Practicing Positive Thinking
The last section helped them identify the importance of self love, and now you can give them the chance to put in into practice.
Activity: Let’s start by thinking positive about yourself. Give each person a piece of paper. Allow them to write 10 positive thoughts they can have for themselves. I like to put the words “I am” in the center and write the rest all around them.
Here are a few examples: I am kind, I am smart, I am amazing, I am talented, I am a good listener, or I am good at math.
Let them be creative and decorate this paper if they want. It can be a separate paper that they can hang in their room or be part of a paper where they take notes.

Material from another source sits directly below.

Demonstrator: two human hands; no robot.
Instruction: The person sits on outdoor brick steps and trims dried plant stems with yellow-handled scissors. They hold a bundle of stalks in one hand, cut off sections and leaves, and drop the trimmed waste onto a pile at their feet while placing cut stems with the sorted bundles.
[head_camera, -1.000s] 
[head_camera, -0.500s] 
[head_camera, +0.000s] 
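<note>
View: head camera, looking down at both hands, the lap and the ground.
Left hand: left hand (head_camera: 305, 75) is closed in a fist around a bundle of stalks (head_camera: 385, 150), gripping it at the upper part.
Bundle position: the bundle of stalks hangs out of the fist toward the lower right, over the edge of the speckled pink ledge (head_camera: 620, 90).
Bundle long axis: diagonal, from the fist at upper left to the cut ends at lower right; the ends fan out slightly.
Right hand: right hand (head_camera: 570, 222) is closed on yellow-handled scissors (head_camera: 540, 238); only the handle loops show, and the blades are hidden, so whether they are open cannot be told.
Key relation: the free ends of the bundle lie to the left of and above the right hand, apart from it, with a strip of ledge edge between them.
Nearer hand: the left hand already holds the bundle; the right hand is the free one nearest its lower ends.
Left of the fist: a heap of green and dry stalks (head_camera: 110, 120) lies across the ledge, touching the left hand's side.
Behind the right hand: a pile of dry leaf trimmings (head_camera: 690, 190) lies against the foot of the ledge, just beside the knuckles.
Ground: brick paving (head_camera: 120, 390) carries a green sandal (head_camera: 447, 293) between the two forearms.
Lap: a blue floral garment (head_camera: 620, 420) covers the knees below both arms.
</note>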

Statement: “Hopefully this paper is just the start of your list of good things you can think about yourself. Add more things as you think of them and read this paper often, maybe everyday or several times a day. Choose to think positive thoughts about yourself and your life will improve in every way.”
I like to end with a challenge or invitation for them to apply the lesson we talked about. For this lesson on having a good mindset, encourage them to participate in the positive thinking challenge.
Positive thinking challenge: The challenge is to notice your interactions you have in the next day or so and be aware of your thoughts. If negative thoughts come up, take time to think about how to be more positive in the situation. Do your best to change your thoughts to be more positive and notice how your choice to be positive affects the situation.
Here are some examples of situations you can do the positive thinking challenge in:
- with annoying family members: You could choose to see them as a person who needs love that you can give.
- Having too much homework: You can choose to be glad that you are getting an education and strengthening your mind.
- You have to go to work: Choose to think about how you earn money to buy things that you enjoy.
Note: While this lesson is a great base, definitely change things up so that they best work for your students. Maybe they would benefit from you including videos or personal stories. Regardless of the end result, I hope that this outline is helpful!